### [DATA SHOWN]
-- Opening Marker --

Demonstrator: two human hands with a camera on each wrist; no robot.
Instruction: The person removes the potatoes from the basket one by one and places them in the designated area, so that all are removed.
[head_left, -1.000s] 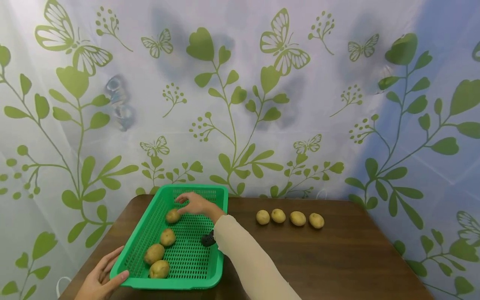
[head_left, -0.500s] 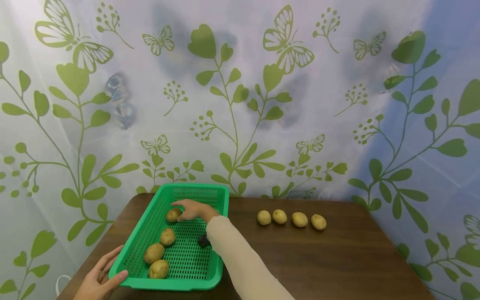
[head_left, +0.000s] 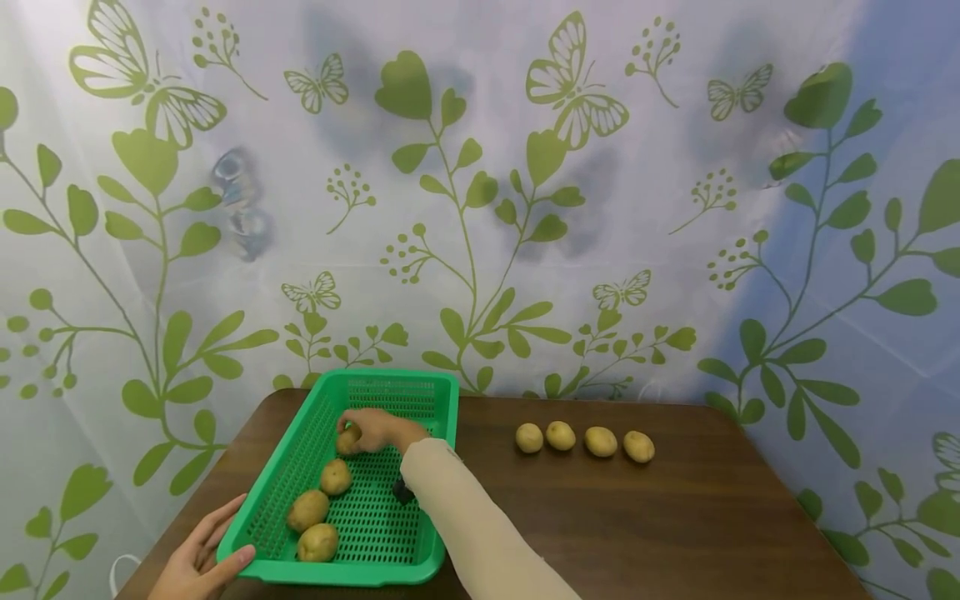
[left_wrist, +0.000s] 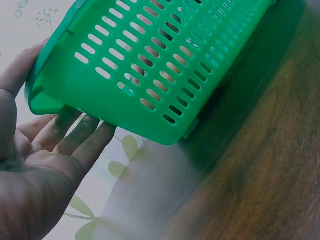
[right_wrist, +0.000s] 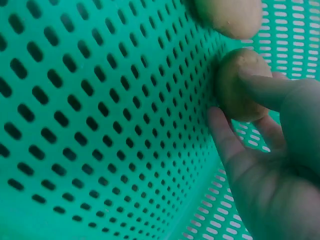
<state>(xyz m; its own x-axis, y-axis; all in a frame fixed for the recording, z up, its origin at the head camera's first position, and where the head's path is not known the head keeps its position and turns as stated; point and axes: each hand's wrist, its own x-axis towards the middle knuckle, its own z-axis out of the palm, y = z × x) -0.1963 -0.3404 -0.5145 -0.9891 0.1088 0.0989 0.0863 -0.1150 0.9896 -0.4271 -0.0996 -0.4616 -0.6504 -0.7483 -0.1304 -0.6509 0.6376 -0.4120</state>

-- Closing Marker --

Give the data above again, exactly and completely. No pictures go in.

Demonstrator: two human hands with a camera on each wrist; no robot.
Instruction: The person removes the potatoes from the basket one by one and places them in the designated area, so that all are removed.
[head_left, -1.000s] 
[head_left, -0.500s] 
[head_left, +0.000s] 
[left_wrist, +0.000s] 
[right_wrist, +0.000s] 
<state>(xyz m; its own x-axis, y-axis; all in a frame fixed for the recording, z up, its origin at the head camera's first position, and where the head's path is not known the head keeps its position and turns as stated; point and axes: each hand's wrist, its own x-axis towards the middle knuckle, its own z-axis out of the palm, y = z × x) -0.1963 -0.3404 -0.5145 -0.9891 0.1088 0.0989 0.0863 -0.1150 0.9896 -0.4271 -0.0996 -0.4616 -0.6504 -0.7483 -0.1304 -0.6509 0.6376 -0.4120</state>

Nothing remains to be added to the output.